The suspicion of most British Columbians was fuelled by the municipal and provincial governments and local newspapers which published fear inciting editorials and cartoons demonizing the Japanese. Amidst the hype, then-Prime minister Mackenzie King implemented a resettlement policy, deemed at the time to be a “military necessity.”

Canada’s policy was similar to that of America. One key difference is that while American policy kept Japanese families together, the Canadian government initially sent men to camps in the interior of B.C., the prairies or to internment in POW camps as far away as Ontario, while most women and children were sent to six inland B.C towns.

In order to stay together, some families agreed to work on sugar beet farms in Alberta and Manitoba surviving the harsh winters with little provisions.

Of the 22,000 Japanese Canadians placed in internment camps, 4000 were stripped of their Canadian citizenship and deported to Japan and a further 6000 were deported after the war’s end.
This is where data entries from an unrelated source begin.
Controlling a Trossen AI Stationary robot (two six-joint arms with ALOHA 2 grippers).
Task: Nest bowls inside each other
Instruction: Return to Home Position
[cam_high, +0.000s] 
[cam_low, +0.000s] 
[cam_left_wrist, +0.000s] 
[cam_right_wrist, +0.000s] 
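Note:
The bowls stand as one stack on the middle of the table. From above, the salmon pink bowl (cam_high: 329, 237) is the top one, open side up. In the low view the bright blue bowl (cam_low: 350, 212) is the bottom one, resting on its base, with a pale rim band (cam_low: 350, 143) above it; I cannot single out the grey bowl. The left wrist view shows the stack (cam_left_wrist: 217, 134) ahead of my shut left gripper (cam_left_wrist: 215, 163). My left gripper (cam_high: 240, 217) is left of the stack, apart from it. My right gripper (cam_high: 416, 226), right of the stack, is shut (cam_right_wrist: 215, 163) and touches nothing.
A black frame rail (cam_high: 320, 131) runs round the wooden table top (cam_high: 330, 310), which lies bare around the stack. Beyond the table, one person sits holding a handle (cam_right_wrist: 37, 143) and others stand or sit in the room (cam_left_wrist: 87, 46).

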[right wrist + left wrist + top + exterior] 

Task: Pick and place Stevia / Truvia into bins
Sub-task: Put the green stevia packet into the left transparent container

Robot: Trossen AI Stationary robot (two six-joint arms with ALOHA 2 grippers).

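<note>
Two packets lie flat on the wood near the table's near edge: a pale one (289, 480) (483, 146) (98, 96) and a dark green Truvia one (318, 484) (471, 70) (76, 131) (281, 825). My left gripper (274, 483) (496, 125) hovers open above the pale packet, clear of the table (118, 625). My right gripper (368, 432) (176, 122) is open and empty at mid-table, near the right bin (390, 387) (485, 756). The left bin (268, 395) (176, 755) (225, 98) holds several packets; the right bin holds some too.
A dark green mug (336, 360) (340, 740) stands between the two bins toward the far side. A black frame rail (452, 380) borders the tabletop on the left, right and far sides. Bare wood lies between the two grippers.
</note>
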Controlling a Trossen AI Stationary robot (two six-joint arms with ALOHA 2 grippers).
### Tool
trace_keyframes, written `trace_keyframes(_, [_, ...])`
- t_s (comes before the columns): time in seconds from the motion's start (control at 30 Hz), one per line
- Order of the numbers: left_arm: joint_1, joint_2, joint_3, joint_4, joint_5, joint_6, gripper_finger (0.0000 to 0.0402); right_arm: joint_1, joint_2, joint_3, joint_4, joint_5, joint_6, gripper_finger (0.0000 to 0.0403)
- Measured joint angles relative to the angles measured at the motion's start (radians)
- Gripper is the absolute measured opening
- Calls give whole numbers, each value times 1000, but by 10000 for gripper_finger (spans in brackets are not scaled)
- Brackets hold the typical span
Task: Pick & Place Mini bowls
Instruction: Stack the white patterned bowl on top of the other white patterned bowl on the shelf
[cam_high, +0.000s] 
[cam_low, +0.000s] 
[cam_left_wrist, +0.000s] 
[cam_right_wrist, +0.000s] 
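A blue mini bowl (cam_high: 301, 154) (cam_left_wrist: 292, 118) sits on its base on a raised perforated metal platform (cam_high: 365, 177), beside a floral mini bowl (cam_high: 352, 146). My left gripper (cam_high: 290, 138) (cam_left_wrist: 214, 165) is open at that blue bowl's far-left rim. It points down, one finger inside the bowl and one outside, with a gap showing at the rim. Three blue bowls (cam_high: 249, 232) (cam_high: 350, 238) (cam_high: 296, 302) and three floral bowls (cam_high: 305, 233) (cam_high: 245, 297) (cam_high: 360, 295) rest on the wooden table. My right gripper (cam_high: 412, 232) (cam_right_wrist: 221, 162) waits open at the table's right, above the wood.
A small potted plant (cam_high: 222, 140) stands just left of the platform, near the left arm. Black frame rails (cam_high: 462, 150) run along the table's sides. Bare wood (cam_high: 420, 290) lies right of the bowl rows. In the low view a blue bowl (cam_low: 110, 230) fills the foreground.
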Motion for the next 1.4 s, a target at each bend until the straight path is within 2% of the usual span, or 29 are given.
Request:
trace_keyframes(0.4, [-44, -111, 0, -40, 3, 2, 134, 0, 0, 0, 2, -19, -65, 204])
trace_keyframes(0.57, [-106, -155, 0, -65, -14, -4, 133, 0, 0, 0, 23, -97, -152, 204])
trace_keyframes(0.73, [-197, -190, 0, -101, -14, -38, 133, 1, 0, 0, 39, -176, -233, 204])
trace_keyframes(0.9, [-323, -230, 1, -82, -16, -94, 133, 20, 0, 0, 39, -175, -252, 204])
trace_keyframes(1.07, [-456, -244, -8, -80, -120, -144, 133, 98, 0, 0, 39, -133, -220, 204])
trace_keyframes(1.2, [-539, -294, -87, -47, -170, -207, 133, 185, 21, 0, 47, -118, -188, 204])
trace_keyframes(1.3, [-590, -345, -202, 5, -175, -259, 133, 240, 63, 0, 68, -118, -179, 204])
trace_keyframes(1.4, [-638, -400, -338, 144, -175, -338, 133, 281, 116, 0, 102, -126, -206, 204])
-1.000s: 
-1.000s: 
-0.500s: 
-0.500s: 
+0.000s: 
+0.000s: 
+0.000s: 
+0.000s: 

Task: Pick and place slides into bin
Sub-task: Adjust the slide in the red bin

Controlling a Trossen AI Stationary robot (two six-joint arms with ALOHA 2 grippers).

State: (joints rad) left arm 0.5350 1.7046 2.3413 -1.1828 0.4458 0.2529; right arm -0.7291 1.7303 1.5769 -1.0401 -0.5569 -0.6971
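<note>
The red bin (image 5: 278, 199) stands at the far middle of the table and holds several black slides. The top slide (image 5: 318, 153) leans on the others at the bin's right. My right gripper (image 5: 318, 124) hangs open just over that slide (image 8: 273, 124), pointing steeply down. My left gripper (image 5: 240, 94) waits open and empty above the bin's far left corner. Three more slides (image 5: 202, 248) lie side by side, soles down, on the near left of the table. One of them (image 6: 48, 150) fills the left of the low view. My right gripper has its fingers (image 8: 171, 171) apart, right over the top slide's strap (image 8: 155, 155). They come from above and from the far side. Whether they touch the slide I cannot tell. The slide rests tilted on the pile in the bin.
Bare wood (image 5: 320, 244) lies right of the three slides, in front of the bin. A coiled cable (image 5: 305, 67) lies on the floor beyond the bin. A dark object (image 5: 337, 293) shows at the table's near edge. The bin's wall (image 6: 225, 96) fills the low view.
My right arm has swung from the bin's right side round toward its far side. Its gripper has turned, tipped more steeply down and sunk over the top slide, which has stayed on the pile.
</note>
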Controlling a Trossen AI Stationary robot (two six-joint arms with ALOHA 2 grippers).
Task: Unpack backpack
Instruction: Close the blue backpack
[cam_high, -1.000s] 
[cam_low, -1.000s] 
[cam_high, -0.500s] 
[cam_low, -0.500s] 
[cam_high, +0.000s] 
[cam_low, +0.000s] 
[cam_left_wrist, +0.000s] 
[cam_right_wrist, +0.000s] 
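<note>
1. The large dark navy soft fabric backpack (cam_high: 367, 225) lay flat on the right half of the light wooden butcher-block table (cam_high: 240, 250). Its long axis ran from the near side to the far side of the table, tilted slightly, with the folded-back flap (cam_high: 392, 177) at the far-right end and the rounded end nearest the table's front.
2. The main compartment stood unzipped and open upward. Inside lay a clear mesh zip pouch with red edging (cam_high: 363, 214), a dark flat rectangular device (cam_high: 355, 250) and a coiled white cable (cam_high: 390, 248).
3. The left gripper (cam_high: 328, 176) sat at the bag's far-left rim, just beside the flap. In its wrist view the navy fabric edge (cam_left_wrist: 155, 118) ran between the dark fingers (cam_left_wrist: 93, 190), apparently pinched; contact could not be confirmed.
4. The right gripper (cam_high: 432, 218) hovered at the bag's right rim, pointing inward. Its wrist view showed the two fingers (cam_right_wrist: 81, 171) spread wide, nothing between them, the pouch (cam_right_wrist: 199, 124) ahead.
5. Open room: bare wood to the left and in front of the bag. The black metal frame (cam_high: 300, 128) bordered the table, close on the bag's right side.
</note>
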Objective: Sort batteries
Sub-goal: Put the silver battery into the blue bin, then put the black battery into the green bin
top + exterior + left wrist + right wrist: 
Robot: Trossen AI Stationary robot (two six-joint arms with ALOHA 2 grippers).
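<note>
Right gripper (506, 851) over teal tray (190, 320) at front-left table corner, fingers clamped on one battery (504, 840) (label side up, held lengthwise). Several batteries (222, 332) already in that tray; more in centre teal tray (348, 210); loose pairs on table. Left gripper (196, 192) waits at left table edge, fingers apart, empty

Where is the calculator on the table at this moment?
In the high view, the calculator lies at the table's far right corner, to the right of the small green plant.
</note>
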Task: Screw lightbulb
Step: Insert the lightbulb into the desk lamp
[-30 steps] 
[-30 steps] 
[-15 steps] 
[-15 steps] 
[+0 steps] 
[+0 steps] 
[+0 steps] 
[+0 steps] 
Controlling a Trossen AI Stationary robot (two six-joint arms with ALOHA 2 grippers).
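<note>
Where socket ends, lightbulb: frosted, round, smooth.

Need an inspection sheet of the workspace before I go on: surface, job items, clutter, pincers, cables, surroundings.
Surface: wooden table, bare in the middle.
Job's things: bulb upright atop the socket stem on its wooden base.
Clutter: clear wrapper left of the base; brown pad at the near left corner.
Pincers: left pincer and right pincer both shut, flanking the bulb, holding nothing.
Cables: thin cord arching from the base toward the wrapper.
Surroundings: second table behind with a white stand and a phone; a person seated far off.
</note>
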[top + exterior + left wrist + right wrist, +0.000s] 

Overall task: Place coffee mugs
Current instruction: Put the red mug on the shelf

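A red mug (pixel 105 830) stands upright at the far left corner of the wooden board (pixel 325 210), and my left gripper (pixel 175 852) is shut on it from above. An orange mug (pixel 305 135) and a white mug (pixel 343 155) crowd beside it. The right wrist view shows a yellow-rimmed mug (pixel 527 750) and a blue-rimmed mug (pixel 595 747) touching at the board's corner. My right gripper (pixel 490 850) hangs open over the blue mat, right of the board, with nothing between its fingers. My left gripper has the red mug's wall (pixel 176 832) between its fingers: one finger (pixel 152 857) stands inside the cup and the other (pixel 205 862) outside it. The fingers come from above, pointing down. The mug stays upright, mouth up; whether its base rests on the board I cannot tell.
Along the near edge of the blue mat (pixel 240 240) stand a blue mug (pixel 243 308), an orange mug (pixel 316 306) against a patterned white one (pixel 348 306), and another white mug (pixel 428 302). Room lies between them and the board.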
Unlike prisoners of war protected by the Geneva Convention, Japanese Canadians were forced to pay for their internment and in 1943 the Canadian “Custodian of Aliens” liquidated all possessions and property belonging to those interned. These items were sold for a fraction of their worth and the rightful owners never received compensation.

Although Prime Minister King declared in the House of Commons in August, 1944 that “no person of Japanese race born in Canada has been charged with any act of sabotage or disloyalty during the war years,” it was years before Canada re-opened its doors to the Japanese.

In 1949 the Canadian government began to repeal immigration laws discriminating against those from China, Japan, and other non-European nations.

It wasn’t until 1988—46 years after the internment began—that Prime Minister Brian Mulroney offered a formal apology to Japanese Canadians and authorized a payment of 21,000 to each wartime survivor.